• What the exercise asks
Search the material below for the string "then" and copy each line where it appears.

• Information supplied
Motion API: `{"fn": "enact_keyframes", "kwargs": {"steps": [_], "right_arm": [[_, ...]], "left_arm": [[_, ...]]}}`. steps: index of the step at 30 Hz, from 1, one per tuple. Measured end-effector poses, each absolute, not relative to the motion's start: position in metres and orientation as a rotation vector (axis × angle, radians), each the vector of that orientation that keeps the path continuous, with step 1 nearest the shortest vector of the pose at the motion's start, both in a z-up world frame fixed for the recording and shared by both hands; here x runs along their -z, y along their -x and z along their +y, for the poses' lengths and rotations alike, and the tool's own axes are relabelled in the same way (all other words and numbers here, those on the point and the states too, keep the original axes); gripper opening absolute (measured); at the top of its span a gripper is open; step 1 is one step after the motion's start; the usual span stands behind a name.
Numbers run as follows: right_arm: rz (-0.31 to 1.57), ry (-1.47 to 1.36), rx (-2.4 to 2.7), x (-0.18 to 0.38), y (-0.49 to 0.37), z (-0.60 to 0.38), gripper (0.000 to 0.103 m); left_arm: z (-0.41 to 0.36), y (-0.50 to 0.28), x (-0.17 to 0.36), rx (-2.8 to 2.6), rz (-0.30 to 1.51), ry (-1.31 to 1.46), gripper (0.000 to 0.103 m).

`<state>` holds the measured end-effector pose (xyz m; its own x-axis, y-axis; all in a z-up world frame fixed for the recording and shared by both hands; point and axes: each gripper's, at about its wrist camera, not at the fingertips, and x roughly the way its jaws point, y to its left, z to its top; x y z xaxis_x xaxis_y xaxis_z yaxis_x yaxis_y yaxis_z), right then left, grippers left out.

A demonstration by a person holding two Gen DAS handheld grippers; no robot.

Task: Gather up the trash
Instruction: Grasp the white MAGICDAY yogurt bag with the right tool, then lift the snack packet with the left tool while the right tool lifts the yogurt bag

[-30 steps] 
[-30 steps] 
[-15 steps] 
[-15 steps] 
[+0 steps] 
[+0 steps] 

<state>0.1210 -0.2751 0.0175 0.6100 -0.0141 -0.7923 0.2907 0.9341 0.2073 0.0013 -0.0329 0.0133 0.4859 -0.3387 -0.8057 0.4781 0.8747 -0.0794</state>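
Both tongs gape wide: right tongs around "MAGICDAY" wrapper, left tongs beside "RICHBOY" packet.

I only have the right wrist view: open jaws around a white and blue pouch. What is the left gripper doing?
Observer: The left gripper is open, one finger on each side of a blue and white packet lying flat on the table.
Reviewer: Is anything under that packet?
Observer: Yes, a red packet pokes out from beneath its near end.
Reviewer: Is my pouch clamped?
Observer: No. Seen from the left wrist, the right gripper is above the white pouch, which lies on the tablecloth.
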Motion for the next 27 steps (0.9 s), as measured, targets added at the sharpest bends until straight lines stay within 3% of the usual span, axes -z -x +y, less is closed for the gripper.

• Response box
`<state>` holds the measured end-effector pose (xyz m; its own x-axis, y-axis; all in a z-up world frame fixed for the recording and shared by both hands; point and axes: each gripper's, at about its wrist camera, not at the fingertips, and x roughly the way its jaws point, y to its left, z to its top; x y z xaxis_x xaxis_y xaxis_z yaxis_x yaxis_y yaxis_z), right then left, grippers left out.
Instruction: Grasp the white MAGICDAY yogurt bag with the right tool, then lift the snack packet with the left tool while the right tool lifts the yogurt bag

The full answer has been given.